Seemingly coincident with the diminution and ultimate demise of both JESNA and many of these community-based central agencies for Jewish education, the field has seen a veritable explosion in national (and even international) providers offering top-flight networking and professional development opportunities for Jewish educators in all sectors. Jewish educators anywhere in the country can learn about best practices and access the highest-quality resources. Positively, other research we’ve conducted shows a significant amount of cross-pollination among Jewish professional networks today (after all the thought pieces and calls to “break down the silos,” many in fact were broken down). 

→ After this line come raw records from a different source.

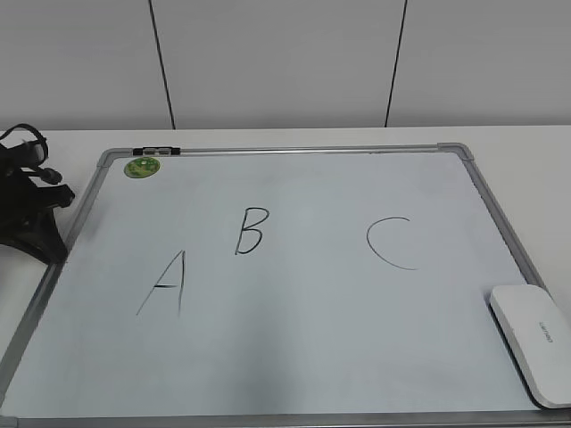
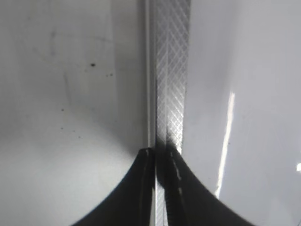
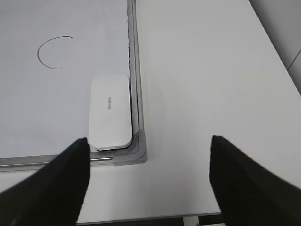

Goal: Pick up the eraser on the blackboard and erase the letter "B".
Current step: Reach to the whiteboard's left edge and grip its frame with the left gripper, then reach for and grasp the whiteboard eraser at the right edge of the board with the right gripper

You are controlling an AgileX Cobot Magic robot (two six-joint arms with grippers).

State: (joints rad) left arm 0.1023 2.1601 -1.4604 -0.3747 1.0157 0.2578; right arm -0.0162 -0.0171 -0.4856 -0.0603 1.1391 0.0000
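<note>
At the near right corner of the blackboard (image 1: 294,357) lies the eraser (image 1: 533,339), flat with its white top up, tucked against the frame and untouched. The letter "B" (image 1: 250,230) stands whole, between the slanted "A" (image 1: 165,283) and the open "C" (image 1: 393,242), so nothing of the task is done yet: the pick-up and the wiping both remain. The right pincer (image 3: 148,181) hangs above the white surface (image 3: 211,70) just off that corner, its jaws wide apart and empty, with the eraser a little to one side of the gap. The left pincer (image 2: 162,155) has its jaws nearly together on the board's metal frame edge (image 2: 171,70), at the left side; whether they truly clamp it I cannot tell. In the exterior view the right arm is out of frame, the eraser is cut off by the picture's edge, and the left arm shows only as a dark mass. The eraser's print is too small to read.
</note>
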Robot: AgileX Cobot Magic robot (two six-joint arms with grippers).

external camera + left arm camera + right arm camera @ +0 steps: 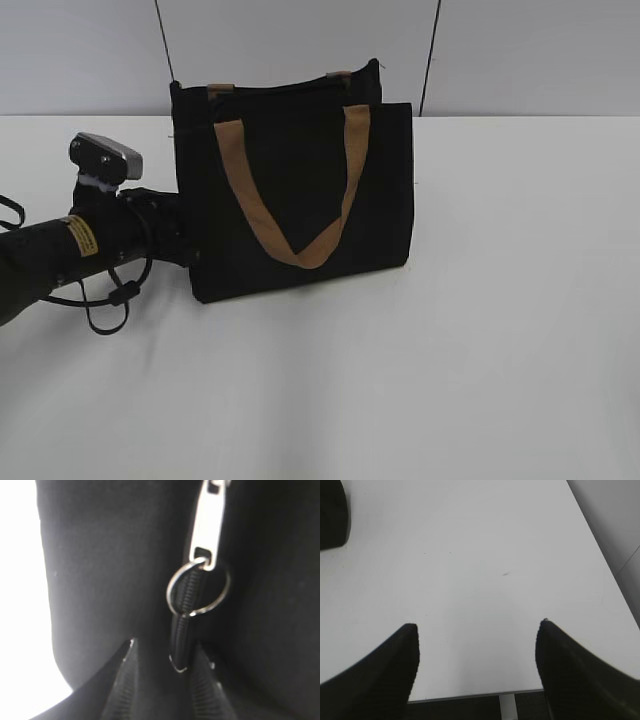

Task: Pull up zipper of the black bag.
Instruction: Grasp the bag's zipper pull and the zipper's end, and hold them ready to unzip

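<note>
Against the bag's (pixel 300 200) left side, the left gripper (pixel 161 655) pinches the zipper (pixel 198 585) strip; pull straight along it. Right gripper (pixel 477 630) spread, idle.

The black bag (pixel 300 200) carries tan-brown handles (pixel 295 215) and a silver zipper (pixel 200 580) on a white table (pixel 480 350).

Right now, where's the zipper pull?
Left wrist view, upper centre: the zipper hangs on the bag, just above the left gripper fingertips.
</note>
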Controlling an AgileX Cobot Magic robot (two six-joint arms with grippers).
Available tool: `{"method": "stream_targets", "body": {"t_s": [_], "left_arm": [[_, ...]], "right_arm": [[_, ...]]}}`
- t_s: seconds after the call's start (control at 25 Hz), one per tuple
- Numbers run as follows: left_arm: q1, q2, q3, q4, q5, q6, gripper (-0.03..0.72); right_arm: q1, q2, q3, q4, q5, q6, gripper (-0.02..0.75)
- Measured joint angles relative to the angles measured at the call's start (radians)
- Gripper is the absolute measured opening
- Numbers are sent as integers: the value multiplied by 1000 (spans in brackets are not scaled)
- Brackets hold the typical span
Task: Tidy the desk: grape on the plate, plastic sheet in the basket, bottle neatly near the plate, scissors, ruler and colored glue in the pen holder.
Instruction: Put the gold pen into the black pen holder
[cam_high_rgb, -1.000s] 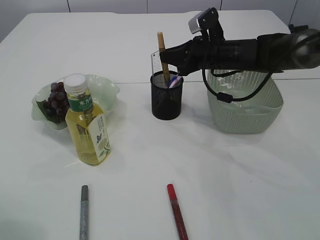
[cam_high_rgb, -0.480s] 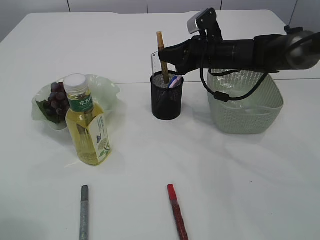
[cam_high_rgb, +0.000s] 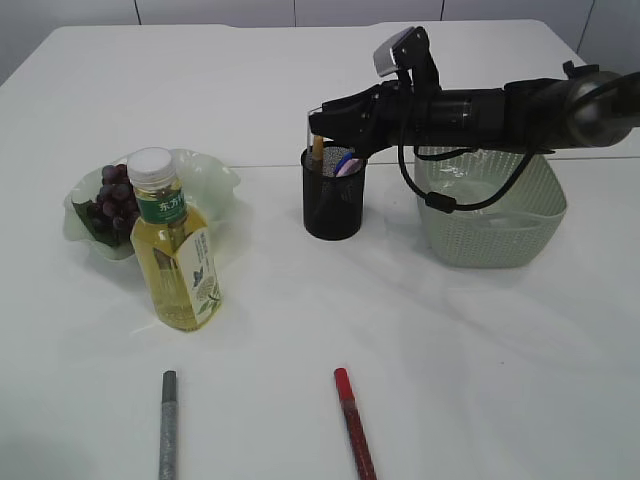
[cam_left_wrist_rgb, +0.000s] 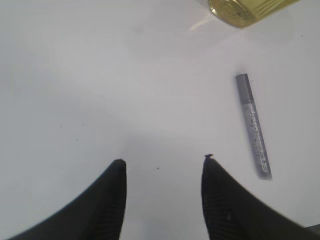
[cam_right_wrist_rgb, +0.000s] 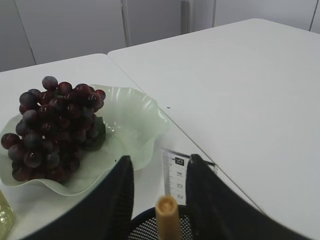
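Note:
My right gripper (cam_high_rgb: 318, 124) (cam_right_wrist_rgb: 160, 159) hovers open right over the black mesh pen holder (cam_high_rgb: 333, 200). A tan glue stick (cam_right_wrist_rgb: 168, 216) (cam_high_rgb: 318, 148) stands in the holder below the jaws, free of both fingers. The clear ruler (cam_right_wrist_rgb: 175, 181) and the scissors' pink handles (cam_high_rgb: 346, 161) are in the holder too. Grapes (cam_high_rgb: 113, 199) lie on the pale green plate (cam_high_rgb: 208, 178), and the bottle (cam_high_rgb: 177, 250) stands in front of it. My left gripper (cam_left_wrist_rgb: 163, 161) is open above bare table, left of a grey glue stick (cam_left_wrist_rgb: 253, 125) (cam_high_rgb: 168, 424). The plastic sheet is not discernible.
A red glue stick (cam_high_rgb: 353, 422) lies at the table's front, right of the grey one. The green basket (cam_high_rgb: 490, 215) stands to the right of the pen holder, under my right arm. A table seam runs behind the plate and holder.
My right gripper opened and the tan glue stick dropped from well above the rim down into the pen holder. The gripper shifted slightly left. The left gripper stayed put.

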Motion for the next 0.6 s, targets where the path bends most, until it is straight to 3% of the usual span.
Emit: {"method": "stream_targets", "body": {"t_s": [0.2,0.36,0.44,0.6], "left_arm": [[0,0,0,0,-2,0,361],[0,0,0,0,-8,0,361],[0,0,0,0,-10,0,361],[0,0,0,0,-12,0,361]], "right_arm": [[0,-2,0,0,9,103,273],[0,-56,0,-46,-87,293,273],[0,-103,0,-133,-116,390,273],[0,-202,0,-412,-121,719,273]]}}
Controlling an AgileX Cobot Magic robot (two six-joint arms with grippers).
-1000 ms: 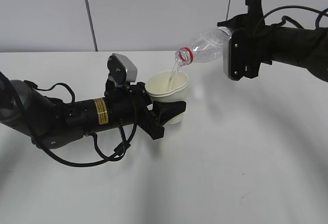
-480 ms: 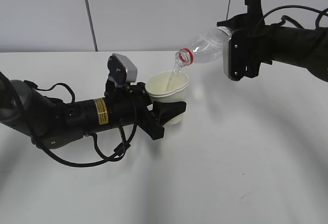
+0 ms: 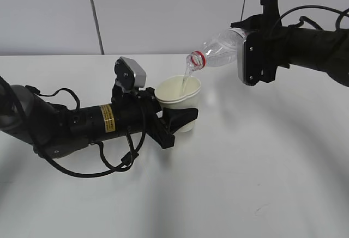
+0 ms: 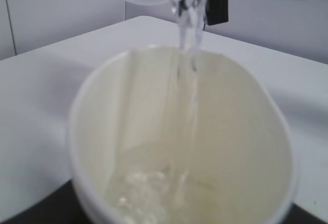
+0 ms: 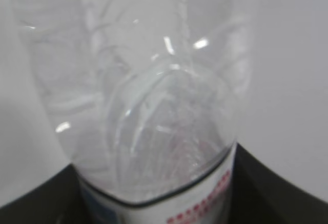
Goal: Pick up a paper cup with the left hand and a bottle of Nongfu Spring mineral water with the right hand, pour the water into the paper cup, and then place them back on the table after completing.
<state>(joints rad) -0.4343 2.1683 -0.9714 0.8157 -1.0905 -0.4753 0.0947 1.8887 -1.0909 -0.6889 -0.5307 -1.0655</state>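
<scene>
While the water [image 4: 187,80] runs in a thin stream from the bottle [image 3: 218,50] into the paper cup [image 3: 179,93], the task stands at mid-pour: both pick-ups are judged done, set-down not yet done.

Left claw [image 3: 177,119]: closed around the lower part of the cup, holding it roughly upright above the desk [image 3: 262,167]; whether the cup base clears the desk cannot be told from the exterior view. Left wrist view: a shallow pool of water at the cup bottom, most of the cup wall bare, so the fill is low.

Right claw [image 3: 252,53]: clamped on the bottle body, bottle tipped neck-down toward the left, red-ringed mouth just above the far rim of the cup, not touching it. Right wrist view: bottle walls mostly clear, label band near the claw; remaining water level cannot be read.

Remaining, by judgement: finish pour, right the bottle, set cup and bottle on the desk, release both.
</scene>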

Out of necessity to conduct this research, our team ended up doing a unique deep dive into the local Jewish education ecosystems of what is likely a reflective sample of communities across the country. We interacted with hundreds of talented, committed educators who work with different age cohorts. We saw ecosystems that supported these educators and enabled exceptional professional development. And we saw communities where very little of that existed.

From my vantage point, this is an opportune moment to consider what leaders and educators want for the field. Even amid the great virtual learning opportunities that now exist, the bulk of learning for Jewish youth and teens occurs locally, in person. Most educators do their educating in local communities. These educators generally don’t move from city to city. What does, and what should, the field offer to support them there? By finding the answers to that question, I think the field could raise all boats across the many distinct sectors in which Jewish education happens. 

I welcome your feedback and insights on how we might strengthen local ecosystems — if you believe that is the right course — without taking away the many gains of the last decade or so on the national scene. Who’s got their eyes on the educators? 

Wendy Rosov is founder and principal of Rosov Consulting.